Are Big Food and Big Pharma really killing people for profit globally? Yes, say some medical doctors in the UK and Europe. They are joining forces on a panel discussion at the European Parliament in Brussels on April 12

They say that they will “blow the cover” on the dark world of Big Food and Big Pharma lobbying to influence dietary and medical guidelines.

Click here to view the trailer

One focus will be on collusion between politicians, respected medical institutions, “charities” and medical journals. Crucially too, speakers will present new evidence of coercion of doctors by food and drug industries into prescribing unnecessary, potentially harmful treatments.

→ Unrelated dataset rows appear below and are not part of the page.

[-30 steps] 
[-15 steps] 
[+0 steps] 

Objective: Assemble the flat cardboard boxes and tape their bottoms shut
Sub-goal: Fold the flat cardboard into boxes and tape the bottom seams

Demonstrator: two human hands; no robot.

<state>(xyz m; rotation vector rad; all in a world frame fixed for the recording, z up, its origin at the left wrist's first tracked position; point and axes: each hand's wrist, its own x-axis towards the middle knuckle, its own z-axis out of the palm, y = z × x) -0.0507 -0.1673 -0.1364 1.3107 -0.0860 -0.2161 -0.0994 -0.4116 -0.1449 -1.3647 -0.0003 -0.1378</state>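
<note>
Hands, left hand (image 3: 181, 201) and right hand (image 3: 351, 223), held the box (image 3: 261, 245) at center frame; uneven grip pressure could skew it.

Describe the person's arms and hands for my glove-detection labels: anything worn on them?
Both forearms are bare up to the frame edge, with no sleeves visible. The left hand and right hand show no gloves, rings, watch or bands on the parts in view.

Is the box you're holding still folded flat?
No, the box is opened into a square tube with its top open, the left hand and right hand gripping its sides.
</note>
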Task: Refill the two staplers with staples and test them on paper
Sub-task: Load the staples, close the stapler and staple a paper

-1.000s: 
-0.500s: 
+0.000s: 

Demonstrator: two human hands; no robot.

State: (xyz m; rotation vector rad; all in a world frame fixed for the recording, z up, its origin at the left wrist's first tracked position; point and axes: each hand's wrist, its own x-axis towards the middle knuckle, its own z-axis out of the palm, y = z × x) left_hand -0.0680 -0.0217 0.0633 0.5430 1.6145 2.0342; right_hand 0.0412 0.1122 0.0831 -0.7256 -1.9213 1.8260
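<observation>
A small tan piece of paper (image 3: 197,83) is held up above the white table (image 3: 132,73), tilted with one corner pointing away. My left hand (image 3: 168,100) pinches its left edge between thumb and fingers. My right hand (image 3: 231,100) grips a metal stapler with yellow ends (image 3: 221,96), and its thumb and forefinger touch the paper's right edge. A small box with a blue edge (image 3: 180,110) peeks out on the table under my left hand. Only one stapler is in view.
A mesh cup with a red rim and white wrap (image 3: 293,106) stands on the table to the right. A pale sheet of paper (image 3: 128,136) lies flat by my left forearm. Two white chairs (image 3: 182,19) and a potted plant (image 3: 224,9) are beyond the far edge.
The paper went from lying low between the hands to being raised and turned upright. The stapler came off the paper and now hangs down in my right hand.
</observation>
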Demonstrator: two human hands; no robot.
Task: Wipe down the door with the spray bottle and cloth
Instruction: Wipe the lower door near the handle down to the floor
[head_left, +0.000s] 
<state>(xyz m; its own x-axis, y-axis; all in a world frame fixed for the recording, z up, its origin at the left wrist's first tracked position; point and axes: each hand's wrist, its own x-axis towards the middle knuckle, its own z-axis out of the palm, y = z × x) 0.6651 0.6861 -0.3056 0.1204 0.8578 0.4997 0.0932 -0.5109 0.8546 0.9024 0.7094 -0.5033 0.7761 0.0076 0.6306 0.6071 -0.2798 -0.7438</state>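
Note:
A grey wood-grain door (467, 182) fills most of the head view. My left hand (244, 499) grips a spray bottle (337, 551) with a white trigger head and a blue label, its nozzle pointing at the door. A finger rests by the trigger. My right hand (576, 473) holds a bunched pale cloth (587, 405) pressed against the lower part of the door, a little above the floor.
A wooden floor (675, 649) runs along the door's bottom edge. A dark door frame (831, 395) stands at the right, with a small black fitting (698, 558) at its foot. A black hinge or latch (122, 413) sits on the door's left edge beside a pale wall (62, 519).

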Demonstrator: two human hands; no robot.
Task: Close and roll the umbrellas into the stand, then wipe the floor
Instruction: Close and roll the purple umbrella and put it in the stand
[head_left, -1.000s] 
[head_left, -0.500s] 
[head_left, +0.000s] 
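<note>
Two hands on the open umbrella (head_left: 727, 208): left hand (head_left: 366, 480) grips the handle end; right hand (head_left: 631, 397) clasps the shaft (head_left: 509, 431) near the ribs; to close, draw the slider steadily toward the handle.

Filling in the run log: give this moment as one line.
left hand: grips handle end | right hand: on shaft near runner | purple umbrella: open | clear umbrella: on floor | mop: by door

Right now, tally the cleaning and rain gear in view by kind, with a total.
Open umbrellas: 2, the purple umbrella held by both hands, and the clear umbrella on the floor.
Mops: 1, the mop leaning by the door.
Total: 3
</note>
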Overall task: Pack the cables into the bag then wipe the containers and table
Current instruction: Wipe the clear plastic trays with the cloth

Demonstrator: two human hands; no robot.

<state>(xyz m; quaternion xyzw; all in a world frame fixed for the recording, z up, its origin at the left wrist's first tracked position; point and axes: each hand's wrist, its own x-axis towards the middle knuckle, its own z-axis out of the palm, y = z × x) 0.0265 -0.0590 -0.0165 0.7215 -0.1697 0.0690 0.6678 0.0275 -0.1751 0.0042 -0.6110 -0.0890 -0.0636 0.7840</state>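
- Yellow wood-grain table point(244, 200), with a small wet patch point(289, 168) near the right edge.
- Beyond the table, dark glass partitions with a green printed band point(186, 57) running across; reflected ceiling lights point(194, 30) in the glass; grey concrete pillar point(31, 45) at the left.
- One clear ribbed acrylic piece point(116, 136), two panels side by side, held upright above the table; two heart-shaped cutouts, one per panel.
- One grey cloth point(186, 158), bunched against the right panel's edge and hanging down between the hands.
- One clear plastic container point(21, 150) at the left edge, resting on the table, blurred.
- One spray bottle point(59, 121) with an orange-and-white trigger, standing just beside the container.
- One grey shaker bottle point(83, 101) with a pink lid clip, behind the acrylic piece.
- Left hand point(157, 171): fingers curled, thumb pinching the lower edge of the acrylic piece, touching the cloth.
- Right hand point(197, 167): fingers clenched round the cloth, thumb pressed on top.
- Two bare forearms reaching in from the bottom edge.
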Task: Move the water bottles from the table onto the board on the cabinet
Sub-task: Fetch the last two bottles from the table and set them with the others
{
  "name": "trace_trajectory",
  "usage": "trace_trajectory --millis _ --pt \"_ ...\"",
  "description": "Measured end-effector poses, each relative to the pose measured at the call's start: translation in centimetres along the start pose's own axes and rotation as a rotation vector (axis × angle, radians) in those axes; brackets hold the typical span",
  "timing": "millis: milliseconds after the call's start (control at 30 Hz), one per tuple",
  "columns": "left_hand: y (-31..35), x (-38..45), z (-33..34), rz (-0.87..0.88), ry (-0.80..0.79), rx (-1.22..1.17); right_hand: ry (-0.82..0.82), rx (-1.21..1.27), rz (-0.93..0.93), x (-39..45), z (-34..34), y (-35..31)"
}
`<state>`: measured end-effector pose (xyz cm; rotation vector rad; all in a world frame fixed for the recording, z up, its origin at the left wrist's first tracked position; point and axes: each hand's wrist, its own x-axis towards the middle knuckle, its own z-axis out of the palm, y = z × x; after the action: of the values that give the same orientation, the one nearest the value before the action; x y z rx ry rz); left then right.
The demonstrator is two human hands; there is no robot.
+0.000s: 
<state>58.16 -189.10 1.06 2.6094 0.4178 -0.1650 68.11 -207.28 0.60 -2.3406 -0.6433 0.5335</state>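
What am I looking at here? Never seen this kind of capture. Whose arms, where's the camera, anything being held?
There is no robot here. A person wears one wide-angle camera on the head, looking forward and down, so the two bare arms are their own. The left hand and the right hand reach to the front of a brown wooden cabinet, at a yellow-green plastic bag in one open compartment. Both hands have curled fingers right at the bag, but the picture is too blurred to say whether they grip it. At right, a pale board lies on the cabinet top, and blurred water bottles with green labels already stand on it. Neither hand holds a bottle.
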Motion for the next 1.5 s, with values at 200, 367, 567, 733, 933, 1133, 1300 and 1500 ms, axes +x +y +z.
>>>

‘Hijack’ of evidence-based medicine

And they will show that major conflicts of interest at the highest levels have “hijacked evidence-based medicine”. The result, they say, has been an “epidemic of misinformation”.

Dr Aseem Malhotra

Heading the panel is British consultant cardiologist Dr Aseem Malhotra. With him are Dr Richard Thompson, personal physician to Britain’s Queen Elizabeth from 1984 to 2005 and past president of the Royal College of Physicians; endocrinologist Dr Carl Heneghan, Oxford University professor of evidence-based medicine; and Dutch diabetes professor at Leiden University Dr Hanno Pijl.

The panel is a global reaction to medical and dietetic establishments with close links to Big Food and Big Pharma who dish up what many consider “dangerous dogma”.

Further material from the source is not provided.